Pharmaceutical company Endo Finance Co. (Endo Pharmaceuticals plc) saw a modest 1/8-point gain in its 6½% notes due 2025, which were up to 85½, a market source said.

Hospital operator Community Health Systems, Inc.’s 6 7/8% notes due 2022 were up 1 point to 77, a trader said, and the 5 1/8% notes due 2021 were unchanged at 95.

Avaya changes tune

Though trending lower in previous sessions – possibly due to a potential Chapter 11 filing in the not-too-distant future – Avaya Inc.’s distressed notes changed direction on Tuesday, a trader said.

The 7% notes due 2019 were “very active” and traded up ½ point to 82½.

Mirroring the gain were the company’s 7% notes due 2019, which finished with an 82½ handle, a trader said.

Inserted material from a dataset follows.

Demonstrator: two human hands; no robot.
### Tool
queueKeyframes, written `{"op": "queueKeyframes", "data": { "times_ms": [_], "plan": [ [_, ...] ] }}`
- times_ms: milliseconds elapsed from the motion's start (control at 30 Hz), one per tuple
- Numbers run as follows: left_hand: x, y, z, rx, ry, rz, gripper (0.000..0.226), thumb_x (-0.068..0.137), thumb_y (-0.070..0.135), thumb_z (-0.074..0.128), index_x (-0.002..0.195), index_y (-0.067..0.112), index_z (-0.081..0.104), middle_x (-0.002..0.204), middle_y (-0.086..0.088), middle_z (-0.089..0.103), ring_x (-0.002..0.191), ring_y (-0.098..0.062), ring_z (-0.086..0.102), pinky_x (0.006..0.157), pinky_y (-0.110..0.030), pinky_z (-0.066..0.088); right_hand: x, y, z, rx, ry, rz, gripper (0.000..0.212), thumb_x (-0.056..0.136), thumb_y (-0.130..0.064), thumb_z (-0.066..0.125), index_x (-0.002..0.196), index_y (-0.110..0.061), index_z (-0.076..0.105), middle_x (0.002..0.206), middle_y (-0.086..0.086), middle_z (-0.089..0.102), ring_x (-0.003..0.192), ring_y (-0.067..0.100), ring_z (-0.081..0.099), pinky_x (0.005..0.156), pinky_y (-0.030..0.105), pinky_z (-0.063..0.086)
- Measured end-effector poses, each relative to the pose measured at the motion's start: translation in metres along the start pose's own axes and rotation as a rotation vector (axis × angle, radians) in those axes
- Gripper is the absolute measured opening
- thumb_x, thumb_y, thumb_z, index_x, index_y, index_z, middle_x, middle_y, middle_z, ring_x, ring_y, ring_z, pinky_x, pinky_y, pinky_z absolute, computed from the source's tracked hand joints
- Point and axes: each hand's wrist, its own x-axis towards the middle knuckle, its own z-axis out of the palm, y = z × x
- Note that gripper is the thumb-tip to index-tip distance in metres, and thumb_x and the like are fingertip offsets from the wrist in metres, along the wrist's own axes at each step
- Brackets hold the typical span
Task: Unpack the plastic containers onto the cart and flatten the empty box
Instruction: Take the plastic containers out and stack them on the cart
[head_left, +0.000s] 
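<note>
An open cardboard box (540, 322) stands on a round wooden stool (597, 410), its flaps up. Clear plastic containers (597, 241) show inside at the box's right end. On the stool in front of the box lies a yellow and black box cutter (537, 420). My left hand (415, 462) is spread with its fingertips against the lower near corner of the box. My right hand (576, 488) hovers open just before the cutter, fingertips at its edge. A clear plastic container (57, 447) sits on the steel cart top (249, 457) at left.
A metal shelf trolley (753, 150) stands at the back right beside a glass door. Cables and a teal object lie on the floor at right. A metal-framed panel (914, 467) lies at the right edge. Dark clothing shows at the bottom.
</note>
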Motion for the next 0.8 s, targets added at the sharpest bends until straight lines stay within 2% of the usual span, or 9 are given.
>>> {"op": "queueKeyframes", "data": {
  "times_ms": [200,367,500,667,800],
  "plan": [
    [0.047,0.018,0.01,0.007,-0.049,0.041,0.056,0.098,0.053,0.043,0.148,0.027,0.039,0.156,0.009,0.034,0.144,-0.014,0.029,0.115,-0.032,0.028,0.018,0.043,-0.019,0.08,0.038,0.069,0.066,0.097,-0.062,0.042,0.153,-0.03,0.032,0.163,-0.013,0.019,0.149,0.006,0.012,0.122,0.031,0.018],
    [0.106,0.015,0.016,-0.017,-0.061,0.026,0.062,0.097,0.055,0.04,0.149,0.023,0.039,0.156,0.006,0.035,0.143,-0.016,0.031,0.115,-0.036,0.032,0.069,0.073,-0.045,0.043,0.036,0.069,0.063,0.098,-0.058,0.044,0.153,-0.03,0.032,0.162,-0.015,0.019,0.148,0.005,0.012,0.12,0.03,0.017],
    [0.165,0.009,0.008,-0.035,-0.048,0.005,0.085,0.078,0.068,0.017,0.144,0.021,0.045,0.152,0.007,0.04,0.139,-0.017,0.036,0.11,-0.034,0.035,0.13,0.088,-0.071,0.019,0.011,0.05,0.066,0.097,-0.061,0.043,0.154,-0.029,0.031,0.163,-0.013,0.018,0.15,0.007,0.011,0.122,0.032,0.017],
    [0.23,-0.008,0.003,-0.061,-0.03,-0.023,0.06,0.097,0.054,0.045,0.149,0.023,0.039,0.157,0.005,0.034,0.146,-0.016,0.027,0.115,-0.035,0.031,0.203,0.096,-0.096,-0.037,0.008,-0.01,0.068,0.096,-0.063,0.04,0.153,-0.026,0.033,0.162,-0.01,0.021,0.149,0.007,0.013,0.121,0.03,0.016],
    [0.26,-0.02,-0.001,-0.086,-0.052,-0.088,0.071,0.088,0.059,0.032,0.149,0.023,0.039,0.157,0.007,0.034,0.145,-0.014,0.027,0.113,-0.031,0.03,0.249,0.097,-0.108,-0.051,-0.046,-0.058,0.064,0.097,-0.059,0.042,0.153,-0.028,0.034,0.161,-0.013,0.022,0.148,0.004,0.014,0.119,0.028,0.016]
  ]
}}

On Monday, a trader told Prospect News that the notes had been trending lower once news was released about the company calling for new terms of debtor-in-possession financing.

Neiman springs back

The luxury retailer seems to have reeled in from several brick-and-mortar retailers announcing disappointing holiday sales last week.

Among them, Macy’s Inc., Sears Holdings Corp. and L Brands Inc. all announced cuts of some sort to their brands.

On Tuesday, Neiman Marcus Group saw gains across the board in its distressed notes, including the 8% notes due 2021, which were up 1½ points to 68½, a trader said.

The 8¾% notes due 2021 were up 1 point to 65½.

Bonanza does about-face

The energy and exploration production company, which surged for several consecutive sessions on its Chapter 11 filing last week, swung the other way on Tuesday, a market source said, possibly a result of profit-taking for activities that became very active the past few sessions.

The 5¾% notes due 2023 were down 1 point to 87¾, a market source said.

Bonanza’s 6¾% notes due 2021 mirrored the same losses and settled with an 87 handle.

E&P mixed

As oil futures declined for the second-straight day, a few E&P companies saw mixed movement.

Pacific Drilling Co.’s 5 3/8% notes due 2020 were up 1¾ points to 38¼, a trader said.

And Denbury Resources’ 6 3/8% notes due 2021 were down 1¼ points to 93, a market source said.

Distressed miscellany

iHeartCommunications, Inc.’s 9% notes due 2021 were down 3/8 point to 75¼, and its 14% notes due 2021 were down ½ point to 35¼, a trader said.

Claire’s Stores Inc.’s 9% notes due 2019 were down ¼ point to 52½.